[Opening Collected material section]
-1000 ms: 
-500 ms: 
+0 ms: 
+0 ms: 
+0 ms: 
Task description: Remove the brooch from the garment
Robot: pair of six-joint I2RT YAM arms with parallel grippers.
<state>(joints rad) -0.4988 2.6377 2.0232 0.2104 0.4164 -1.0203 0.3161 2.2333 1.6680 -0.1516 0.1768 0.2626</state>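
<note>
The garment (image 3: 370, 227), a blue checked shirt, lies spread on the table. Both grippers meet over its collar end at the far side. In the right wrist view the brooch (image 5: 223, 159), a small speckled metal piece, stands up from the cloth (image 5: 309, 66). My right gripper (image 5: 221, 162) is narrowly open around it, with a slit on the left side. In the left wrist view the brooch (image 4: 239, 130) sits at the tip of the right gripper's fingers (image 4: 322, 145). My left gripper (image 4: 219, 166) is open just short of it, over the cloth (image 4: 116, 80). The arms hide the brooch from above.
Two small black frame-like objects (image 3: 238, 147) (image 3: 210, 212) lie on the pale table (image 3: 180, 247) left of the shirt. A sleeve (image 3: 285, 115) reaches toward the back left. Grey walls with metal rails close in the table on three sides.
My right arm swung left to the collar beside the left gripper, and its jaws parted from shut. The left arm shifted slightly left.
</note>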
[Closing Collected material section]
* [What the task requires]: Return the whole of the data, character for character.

* [Finished task]:
-1000 ms: 
-500 ms: 
+0 ms: 
+0 ms: 
+0 ms: 
Task description: Remove the brooch from the garment
Robot: pair of six-joint I2RT YAM arms with parallel grippers.
<state>(joints rad) -0.4988 2.6377 2.0232 0.2104 0.4164 -1.0203 0.3161 2.2333 1.6680 -0.1516 0.1768 0.2626</state>
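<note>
The garment (image 3: 370, 227), a blue checked shirt, lies spread on the table. Both grippers meet over its collar end at the far side. In the right wrist view the brooch (image 5: 223, 159), a small speckled metal piece, stands up from the cloth (image 5: 309, 66). My right gripper (image 5: 221, 162) is narrowly open around it, with a slit on the left side. In the left wrist view the brooch (image 4: 239, 130) sits at the tip of the right gripper's fingers (image 4: 322, 145). My left gripper (image 4: 219, 166) is open just short of it, over the cloth (image 4: 116, 80). The arms hide the brooch from above.
Two small black frame-like objects (image 3: 238, 147) (image 3: 210, 212) lie on the pale table (image 3: 180, 247) left of the shirt. A sleeve (image 3: 285, 115) reaches toward the back left. Grey walls with metal rails close in the table on three sides.
My right arm swung left to the collar beside the left gripper, and its jaws parted from shut. The left arm shifted slightly left.
</note>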

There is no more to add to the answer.